DNA was isolated from the whole blood cells of the participants with the use of a Gentra Puregene Blood Kit (Qiagen, 158389, Germany) following standard procedures. A total of 41 tagSNPs (a minor allele frequency >0.05, with an r² threshold of 0.8) in the STAR, HSD3B1, HSD3B2, CYP17A1, CYP21A2, CYP11B1, and CYP11B2 genes have been identified in the HapMap Han Chinese population. The SNPs were genotyped using single-base extension detecting technology (iPLEX; Capital Bio Corporation, Beijing, China). The primers for PCR and single-base extension were designed using Sequenom MassARRAY Assay Design Genotyping Software and Tools (Sequenom, San Diego, CA, USA). PCR was conducted under the following thermal cycling conditions: 94°C for 4 min, followed by 94°C for 20 sec, 56°C for 30 sec, and 72°C for 1 min for 45 cycles, then 72°C for 4 min.
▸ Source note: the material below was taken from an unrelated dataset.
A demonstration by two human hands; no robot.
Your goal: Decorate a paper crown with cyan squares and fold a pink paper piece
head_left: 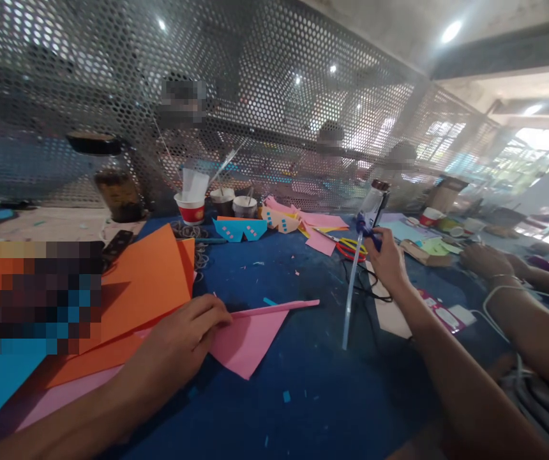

PCR products were treated with shrimp alkaline phosphatase to remove free deoxyribonucleoside triphosphates, and the single-base extension reaction was performed in a system containing 2.0 mL of EXTEND MIX, 0.619 mL of ddH2O, 0.94 mL of Extend primer mix, 0.2 mL of iPLEX buffer plus, 0.2 mL of iPLEX terminator, and 0.041 mL of iPLEX enzyme (Sequenom, San Diego, CA, USA). The thermal cycling conditions were as follows: 94°C for 30 sec, followed by 94°C for 5 sec, 52°C for 5 sec, and 80°C for 5 sec for 40 cycles, then 72°C for 3 min. The purified extension products were dispensed onto a 384-element SpectroCHIP bioarray (Sequenom, San Diego, CA, USA), and mass spectrometric analysis was conducted using matrix-assisted laser desorption/ionization–time of flight (MALDI-TOF; Sequenom, San Diego, CA, USA). The results were analyzed using TYPER 4.0 software (Sequenom, San Diego, CA, USA).

Statistical Analysis

SPSS software (version 17.0, SPSS, Inc., Chicago, USA) was used for the statistical analysis. Student’s t-tests and Fisher’s exact tests were used to assess the differences in the mean and frequency distributions of the demographic and clinical characteristics between the HAPE-p and HAPE-r groups, while the Hardy-Weinberg equilibrium (HWE) was used to assess the representativeness of the participants. Allele frequencies were calculated based on the genotype frequencies in the HAPE-p and HAPE-r groups, and the intergroup differences were estimated using χ2 tests. Haplotype frequencies and the expected number of haplotypes for each individual were calculated using SHEsis software (http://analysis.bio-x.cn).²⁵ Differences were deemed significant at p < 0.05 for all comparisons.

Results

Basic Characteristics of the Study Population

A total of 169 patients with HAPE and 309 healthy controls were included in the study (Table 1). No significant differences were noted in the demographic characteristics (ie, gender or age) of the HAPE-r and HAPE-p groups, and no significant differences were observed in their clinical characteristics (ie, HR, SaO2, HGB, or Hct).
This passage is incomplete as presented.